Saving lives through improved communications and defense of U.S. Navy fleets and eliminating dangerous counterfeit laptops and other electronics are the goal of two new cooperative agreements between Purdue University researchers and the Naval Surface Warfare Center Crane Division (NSWC Crane).

The cooperative agreements through Purdue Discovery Park continue the university’s longstanding tradition of research that supports the armed forces, taking on costly issues and enhancing Purdue’s collaboration with the Indiana naval installation. They involve research by R. Graham Cooks, the Henry B. Hass Distinguished Professor in Analytical Chemistry, and Daniel DeLaurentis, interim director of the Institute for Global Security and Defense Innovation (i-GSDI) and an aeronautics and astronautics professor.

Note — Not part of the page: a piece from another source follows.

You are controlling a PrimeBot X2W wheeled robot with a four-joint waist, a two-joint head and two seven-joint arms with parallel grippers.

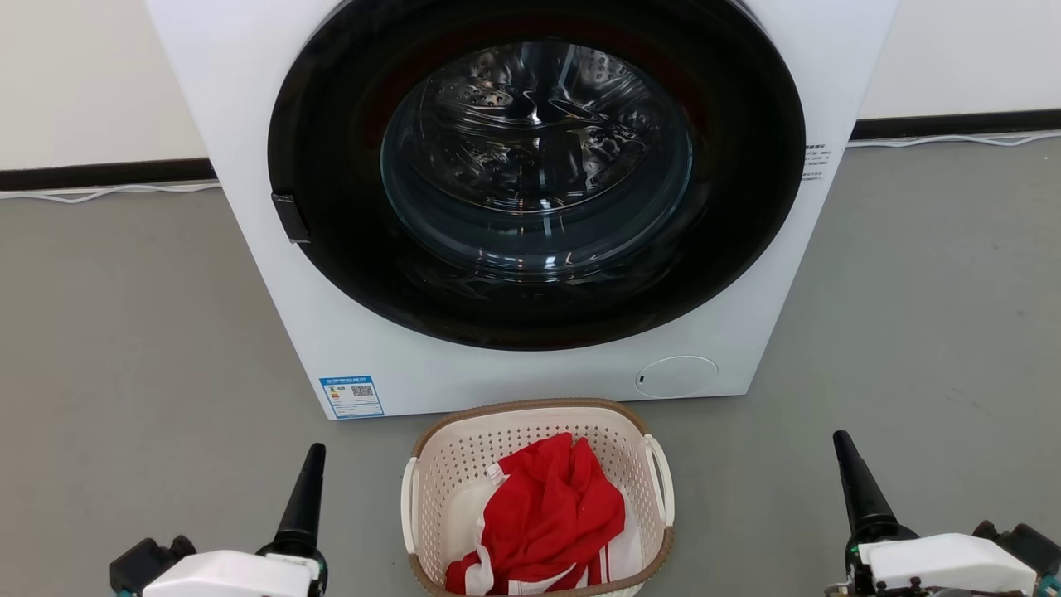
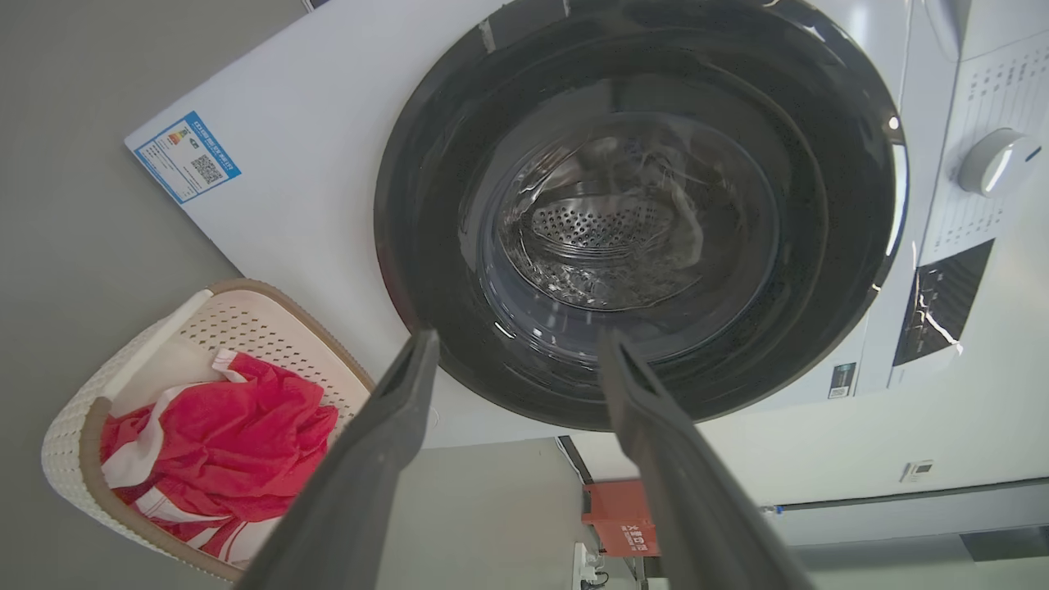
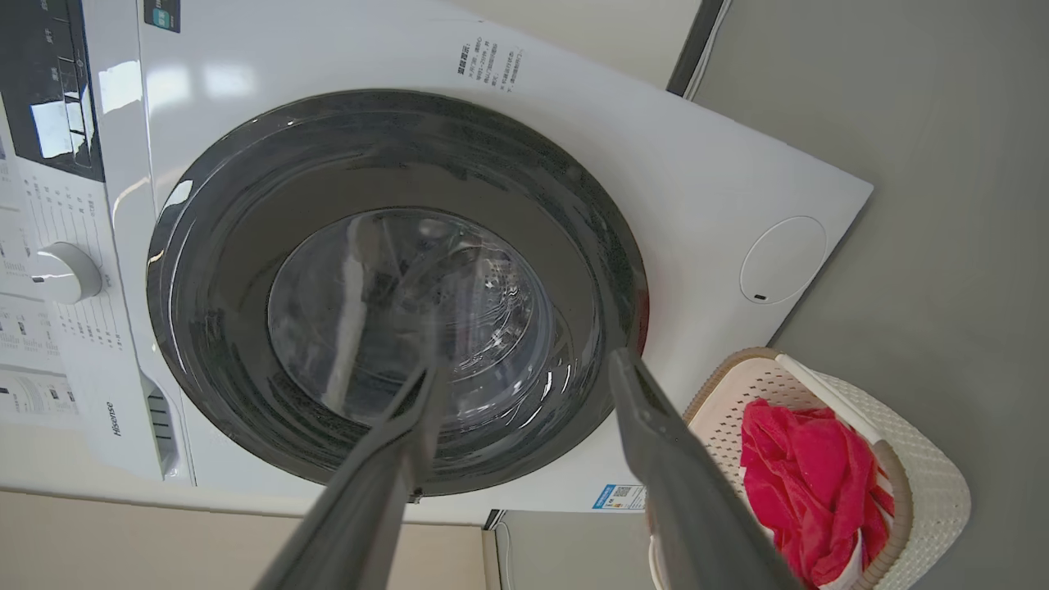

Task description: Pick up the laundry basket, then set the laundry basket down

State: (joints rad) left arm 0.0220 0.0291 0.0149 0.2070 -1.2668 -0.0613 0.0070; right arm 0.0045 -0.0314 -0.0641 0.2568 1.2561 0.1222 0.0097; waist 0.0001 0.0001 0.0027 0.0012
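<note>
The laundry basket (image 1: 464,452) stands on the grey floor (image 1: 124,348) at the bottom centre of the head view, upright, its brown woven-look rim facing up and a white handle (image 1: 661,477) showing on each side. A crumpled red garment with white trim (image 1: 551,506) lies inside it, filling most of the bottom. Just above the basket in the frame is the white front-loading washing machine (image 1: 331,348), very near the basket's far rim; whether they touch cannot be told. Its round dark-framed glass door (image 1: 535,166) is closed and the steel drum shows through. A blue label (image 1: 351,396) sits at the machine's lower left corner and a round cover (image 1: 677,376) at its lower right. The left gripper (image 1: 313,454) is at the lower left of the frame and the right gripper (image 1: 844,444) at the lower right, each well apart from the basket and touching nothing. In the left wrist view the two dark fingers (image 2: 393,426) are spread wide with nothing between them, the basket at lower left. The right wrist view shows the same wide, empty spread of fingers (image 3: 656,434), the basket at lower right.
</note>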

“The cooperative agreements with Purdue are another sign of how Crane recognizes the importance of Purdue research in directly augmenting and improving Crane’s mission,” DeLaurentis says. “These are the first examples of contact mechanisms that allow Purdue and Crane to easily work together and increase the research that we work together on going forward.”

Cooks’ research is in the interest of public safety by working to detect and discriminate between counterfeit and authentic electronic components. The project will use mass spectrometry to examine the surface of materials and then filter out the potential counterfeit electronics using statistical methods.

The DeLaurentis project researches building computer models for a system of systems that can help coordinate information and communication between the Navy’s various sections, including ship radar and aircraft and satellite sensors, each trying to detect possible threats. His partners include Shimon Nof and Seokcheon Lee, professors in the School of Industrial Engineering.

“The ability to link all of that info together and understand all the complex meanings in that data so the commanders can understand how to defend the fleet appropriately is an example of a mission the Navy does every day,” DeLaurentis says.